The one issue with this I have is
 
1) Forward full original source to Sniffer with license code.
If we could do it without the license code, it would be much easier to automate on our end.  I already have a process in place to copy and reroute false positives by rewriting the Q file.  I'm hesitant to alter the message itself to add the license code.  If we could authenticate the FP report via some other means it would help greatly.  How about connecting IP instead?

Darin.
 
 
----- Original Message -----
From: Matt
Sent: Wednesday, June 07, 2006 12:59 AM
Subject: Re: [sniffer]FP suggestions

Pete,

Regarding suggestions for easing the reporting process, I would recommend the following possible modifications:
1) An E-mail submission tool similar to the one now, but replies would be automated
2) Send back links or rather an HTML form with checkboxes in an E-mail auto-response allowing one to block rules.
3) Make blocked rules automatic for the submitter, but throw them into a queue for manual review by Sniffer folk in order to determine whether the blocks should become applied to all rulebases.
4) Have automatic triggers that lower rule strengths based on users blocking rules regardless of direct Sniffer action.
The gist of this is to make it more point and click.  The fact that you need full source is cumbersome, so the above recommendations seek ways to make the process easier for both the customer and for Sniffer while dealing with the need to send the full source.  No direct customer interaction would be necessary in most cases, and you would have a queue full of items to review and make a determination about that customers have preened for you.  To the customer, the process would look like the following:
1) Forward full original source to Sniffer with license code.
2) Seconds later there would be an automated reply received in HTML format with a check box for every rule failed (or note that no active rules were found), a text box for optional comments, and submit button.
3) Customer checks the boxes for the rules he wants to block, adds notes in a text field if they feel like it, and they press submit.  End of story.
You could also add a Web interface for this if you wanted to, but E-mail seems the most appropriate for most.

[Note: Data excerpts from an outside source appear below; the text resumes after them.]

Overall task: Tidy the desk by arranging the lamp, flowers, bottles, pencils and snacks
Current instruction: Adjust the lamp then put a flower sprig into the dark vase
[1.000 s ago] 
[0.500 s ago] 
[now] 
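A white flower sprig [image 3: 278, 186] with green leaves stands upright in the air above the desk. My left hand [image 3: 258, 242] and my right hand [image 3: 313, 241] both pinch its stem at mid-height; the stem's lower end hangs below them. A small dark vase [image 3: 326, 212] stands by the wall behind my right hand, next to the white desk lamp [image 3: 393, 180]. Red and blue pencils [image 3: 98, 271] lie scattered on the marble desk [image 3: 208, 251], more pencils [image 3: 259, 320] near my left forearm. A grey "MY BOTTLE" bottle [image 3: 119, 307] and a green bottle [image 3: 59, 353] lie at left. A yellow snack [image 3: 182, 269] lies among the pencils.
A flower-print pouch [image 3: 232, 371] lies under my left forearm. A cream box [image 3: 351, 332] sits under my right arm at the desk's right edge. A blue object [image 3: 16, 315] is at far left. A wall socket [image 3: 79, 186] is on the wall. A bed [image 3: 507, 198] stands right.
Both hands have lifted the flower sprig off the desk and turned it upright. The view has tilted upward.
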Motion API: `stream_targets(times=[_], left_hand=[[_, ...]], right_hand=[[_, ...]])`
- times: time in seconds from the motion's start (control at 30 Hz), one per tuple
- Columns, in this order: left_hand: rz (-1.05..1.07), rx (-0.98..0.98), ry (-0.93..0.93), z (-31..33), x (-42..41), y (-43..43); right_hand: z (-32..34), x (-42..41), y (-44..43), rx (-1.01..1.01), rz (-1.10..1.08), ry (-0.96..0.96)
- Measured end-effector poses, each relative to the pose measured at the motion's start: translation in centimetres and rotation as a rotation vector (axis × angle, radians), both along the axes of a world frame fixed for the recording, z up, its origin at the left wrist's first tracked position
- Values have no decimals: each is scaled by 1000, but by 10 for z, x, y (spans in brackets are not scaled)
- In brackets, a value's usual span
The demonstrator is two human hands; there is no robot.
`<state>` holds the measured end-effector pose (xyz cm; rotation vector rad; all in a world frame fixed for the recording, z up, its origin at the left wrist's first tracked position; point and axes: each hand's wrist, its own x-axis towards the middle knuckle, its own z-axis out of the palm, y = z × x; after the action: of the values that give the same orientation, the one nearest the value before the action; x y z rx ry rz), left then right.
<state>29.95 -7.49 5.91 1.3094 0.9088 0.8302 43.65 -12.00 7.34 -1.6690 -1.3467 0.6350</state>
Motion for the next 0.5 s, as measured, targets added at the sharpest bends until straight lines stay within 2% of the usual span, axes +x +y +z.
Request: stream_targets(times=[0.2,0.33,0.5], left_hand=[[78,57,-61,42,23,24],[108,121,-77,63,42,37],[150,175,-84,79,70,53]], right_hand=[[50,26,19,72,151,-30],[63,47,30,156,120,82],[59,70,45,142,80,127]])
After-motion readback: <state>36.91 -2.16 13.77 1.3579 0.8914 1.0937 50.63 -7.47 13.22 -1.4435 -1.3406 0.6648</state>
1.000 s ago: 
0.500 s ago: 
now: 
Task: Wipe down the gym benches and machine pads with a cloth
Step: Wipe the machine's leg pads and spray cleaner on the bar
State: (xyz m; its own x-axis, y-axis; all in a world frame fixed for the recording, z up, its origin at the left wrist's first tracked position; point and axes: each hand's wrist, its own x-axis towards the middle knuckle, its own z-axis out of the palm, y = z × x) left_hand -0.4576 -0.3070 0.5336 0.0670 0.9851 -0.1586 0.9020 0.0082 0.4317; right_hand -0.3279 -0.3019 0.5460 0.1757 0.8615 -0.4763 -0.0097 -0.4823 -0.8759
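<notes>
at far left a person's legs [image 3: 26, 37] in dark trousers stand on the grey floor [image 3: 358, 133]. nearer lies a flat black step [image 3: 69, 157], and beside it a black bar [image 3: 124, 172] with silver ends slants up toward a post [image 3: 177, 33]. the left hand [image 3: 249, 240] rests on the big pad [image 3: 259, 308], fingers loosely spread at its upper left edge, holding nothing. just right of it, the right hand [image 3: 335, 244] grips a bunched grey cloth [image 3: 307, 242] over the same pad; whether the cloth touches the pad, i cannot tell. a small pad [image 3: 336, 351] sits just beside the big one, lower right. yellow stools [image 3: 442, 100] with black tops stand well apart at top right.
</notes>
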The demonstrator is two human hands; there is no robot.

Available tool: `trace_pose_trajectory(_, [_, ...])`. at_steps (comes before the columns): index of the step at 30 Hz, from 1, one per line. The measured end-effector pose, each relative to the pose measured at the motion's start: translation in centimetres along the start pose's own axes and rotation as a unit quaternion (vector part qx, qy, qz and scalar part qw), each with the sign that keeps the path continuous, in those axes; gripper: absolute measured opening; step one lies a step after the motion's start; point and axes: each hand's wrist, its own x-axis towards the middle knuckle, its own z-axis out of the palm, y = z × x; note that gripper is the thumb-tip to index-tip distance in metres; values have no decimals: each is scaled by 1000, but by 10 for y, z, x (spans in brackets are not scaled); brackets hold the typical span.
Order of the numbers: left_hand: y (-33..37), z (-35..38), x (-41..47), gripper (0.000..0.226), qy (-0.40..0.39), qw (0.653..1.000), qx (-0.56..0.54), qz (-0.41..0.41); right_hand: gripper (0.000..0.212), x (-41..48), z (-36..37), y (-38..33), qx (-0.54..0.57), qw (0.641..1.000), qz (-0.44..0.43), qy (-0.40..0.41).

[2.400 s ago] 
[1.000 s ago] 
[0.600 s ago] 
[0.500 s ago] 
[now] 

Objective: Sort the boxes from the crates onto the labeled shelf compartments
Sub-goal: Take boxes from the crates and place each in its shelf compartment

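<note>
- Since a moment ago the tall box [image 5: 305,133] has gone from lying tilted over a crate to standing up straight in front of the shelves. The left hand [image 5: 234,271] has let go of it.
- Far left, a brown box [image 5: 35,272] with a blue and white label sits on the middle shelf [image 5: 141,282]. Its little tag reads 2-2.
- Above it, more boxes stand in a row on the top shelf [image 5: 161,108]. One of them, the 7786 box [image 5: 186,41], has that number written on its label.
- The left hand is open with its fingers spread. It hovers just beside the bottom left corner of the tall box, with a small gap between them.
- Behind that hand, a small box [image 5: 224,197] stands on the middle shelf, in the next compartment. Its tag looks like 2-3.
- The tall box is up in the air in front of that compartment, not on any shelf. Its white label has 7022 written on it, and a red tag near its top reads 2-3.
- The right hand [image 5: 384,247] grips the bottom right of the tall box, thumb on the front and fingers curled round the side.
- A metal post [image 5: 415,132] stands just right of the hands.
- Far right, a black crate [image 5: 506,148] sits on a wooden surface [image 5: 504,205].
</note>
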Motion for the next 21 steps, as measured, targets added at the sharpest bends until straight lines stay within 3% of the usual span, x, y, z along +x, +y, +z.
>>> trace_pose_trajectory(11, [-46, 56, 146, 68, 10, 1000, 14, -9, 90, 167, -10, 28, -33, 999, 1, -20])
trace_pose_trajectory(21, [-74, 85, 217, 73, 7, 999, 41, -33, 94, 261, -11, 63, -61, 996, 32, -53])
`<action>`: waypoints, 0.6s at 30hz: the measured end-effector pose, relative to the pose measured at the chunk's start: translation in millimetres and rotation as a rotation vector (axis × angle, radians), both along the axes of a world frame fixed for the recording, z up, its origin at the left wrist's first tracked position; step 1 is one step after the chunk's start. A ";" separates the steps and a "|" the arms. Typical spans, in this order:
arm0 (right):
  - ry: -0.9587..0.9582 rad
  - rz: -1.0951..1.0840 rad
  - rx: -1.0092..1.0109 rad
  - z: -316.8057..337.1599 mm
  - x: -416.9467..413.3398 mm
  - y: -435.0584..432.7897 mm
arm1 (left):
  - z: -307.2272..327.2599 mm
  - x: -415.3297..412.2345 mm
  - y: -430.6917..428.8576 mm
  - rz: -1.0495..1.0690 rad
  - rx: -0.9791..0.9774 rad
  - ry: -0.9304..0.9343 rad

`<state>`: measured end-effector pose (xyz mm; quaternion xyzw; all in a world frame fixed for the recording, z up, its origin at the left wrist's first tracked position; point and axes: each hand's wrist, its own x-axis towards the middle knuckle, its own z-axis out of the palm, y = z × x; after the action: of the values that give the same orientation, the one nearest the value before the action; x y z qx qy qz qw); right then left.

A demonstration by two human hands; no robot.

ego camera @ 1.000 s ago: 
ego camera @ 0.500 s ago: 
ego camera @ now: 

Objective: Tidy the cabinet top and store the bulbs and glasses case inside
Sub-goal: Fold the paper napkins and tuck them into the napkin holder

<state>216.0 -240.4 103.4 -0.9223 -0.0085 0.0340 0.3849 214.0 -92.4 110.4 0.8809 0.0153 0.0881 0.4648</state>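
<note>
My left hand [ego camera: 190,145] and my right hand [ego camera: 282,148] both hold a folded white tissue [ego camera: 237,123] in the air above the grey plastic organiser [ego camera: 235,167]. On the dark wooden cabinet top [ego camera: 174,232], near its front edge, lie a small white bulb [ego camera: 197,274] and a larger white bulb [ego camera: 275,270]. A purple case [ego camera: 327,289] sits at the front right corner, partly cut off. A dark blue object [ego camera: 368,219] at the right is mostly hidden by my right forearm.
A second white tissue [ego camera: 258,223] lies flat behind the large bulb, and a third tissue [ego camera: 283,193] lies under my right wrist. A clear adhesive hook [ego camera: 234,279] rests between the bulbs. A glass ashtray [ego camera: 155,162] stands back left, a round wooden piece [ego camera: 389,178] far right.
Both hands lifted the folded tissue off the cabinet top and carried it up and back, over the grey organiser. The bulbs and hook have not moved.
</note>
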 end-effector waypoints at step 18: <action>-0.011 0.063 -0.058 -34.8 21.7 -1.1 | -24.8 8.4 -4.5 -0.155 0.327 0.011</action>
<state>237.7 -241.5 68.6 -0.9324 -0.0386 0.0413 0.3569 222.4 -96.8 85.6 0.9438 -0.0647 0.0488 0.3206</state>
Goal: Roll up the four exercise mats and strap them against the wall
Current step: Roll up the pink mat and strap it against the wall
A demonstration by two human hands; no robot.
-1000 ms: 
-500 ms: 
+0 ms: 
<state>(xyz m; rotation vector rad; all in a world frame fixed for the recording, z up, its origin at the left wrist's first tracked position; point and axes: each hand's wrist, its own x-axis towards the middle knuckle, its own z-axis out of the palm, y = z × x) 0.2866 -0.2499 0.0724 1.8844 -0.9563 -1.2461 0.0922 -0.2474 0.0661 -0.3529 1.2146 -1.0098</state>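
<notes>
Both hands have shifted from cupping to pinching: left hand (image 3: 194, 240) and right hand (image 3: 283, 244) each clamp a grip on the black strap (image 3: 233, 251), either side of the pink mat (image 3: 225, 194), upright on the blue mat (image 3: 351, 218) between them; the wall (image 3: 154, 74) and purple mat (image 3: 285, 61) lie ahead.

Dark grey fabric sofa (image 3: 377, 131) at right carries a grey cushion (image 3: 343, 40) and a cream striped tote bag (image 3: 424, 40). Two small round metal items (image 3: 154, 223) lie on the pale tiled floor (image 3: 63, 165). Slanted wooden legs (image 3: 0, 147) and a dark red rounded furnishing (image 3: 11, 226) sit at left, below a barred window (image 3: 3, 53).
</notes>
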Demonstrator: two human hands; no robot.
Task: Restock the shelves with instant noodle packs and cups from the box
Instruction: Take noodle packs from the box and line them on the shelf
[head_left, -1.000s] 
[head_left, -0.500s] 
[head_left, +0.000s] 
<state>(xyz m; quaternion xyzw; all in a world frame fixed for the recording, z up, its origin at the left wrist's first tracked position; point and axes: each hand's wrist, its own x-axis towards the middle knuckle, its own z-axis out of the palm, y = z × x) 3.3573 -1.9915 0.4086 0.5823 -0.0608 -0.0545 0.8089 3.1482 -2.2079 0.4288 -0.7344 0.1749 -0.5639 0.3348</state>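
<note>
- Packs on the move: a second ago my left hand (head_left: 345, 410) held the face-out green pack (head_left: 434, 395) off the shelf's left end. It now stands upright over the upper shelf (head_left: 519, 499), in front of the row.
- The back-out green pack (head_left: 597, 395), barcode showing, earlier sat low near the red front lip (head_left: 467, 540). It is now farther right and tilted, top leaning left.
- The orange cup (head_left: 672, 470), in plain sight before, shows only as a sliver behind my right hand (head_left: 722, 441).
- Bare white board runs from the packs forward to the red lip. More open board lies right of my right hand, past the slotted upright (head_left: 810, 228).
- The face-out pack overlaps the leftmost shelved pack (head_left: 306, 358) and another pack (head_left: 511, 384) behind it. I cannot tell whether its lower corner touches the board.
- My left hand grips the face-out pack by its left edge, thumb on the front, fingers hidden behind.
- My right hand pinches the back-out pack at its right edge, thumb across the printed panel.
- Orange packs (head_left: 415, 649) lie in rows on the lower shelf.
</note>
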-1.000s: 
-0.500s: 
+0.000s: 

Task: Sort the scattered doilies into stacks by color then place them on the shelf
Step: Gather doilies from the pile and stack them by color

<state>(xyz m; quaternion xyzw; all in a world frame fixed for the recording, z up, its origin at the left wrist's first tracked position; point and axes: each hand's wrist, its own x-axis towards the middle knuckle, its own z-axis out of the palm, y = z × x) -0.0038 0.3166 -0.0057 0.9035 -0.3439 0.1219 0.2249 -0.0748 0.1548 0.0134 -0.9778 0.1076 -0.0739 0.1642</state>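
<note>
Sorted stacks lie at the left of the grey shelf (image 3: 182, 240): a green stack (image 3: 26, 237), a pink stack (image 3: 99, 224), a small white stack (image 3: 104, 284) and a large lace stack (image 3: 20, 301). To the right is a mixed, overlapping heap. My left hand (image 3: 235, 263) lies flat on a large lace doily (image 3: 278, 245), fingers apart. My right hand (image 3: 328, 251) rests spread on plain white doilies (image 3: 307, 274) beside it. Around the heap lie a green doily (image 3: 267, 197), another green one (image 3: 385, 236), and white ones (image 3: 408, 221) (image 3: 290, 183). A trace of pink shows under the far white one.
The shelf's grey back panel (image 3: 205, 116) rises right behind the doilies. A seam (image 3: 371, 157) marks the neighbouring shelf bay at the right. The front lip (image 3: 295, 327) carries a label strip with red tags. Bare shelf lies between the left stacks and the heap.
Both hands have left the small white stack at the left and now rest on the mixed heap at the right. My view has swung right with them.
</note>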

I don't think it would be beneficial to rehash a lot of things involving how FP's occur, at least on this list.  I know from my system where my customers have single-click reprocessing capability, that they miss about 97% of all FP's either because they don't bother to do review, or they don't bother to reprocess anything but personal E-mail that may get blocked.  I would imagine that Sniffer sees a similar rate of customer reported FP's due in part to the difficulty, and in part for the same reasons that relate to my own users.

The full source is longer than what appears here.